ジークヴァルトが探るようなゲルハルトの碧眼を怪訝そうに見つめると、ゲルハルトは口元にだけ笑みを浮かべた。

「アンネリーゼ・モルゲンシュテルン…………。巫女姫が彼女だったからこそ、護衛騎士を引き受けたのではないのか?」

途端にジークヴァルトの纏う空気が、一瞬にして変わった。
魔法で姿を変えているジークヴァルトの瞳が、茶色から本来の色である金色に戻っていることに、本人は気づいていないようだ。
それ程に、ジークヴァルトは動揺しているようだった。

「行方不明だった彼女を助けたのは………そして、彼女がモルゲンシュテルン侯爵家に戻った後も彼女の事を随分と気にして、わざわざダミアンを使って私から貴族への牽制をするようにと進言してきたのは、誰だったのか………」

畳み掛けるように語りかけると、ジークヴァルトは殺気すらも含んだ物凄い威圧感でゲルハルトを睨んだ。

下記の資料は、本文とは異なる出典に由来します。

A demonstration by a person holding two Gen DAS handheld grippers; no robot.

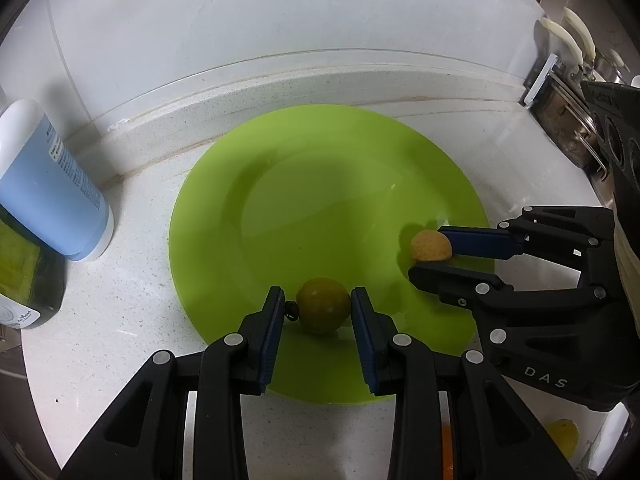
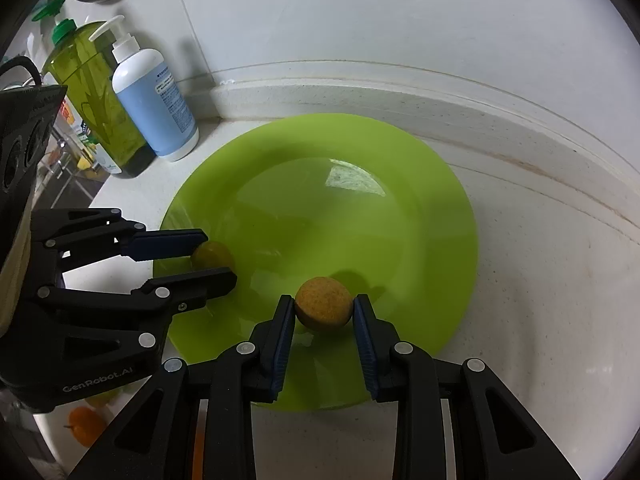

「………あくまでも、『巫女姫』の心配をしただけで、他意はありませんが?」

感情を押し殺した、恐ろしいくらいに低い声は、逆に彼の本心を雄弁に語っていた。

「………年だけは重ねていても、存外未熟なのだな………」

ゲルハルトがぽつりと呟いたその一言は、幸いな事にジークヴァルトの耳には届かなかった。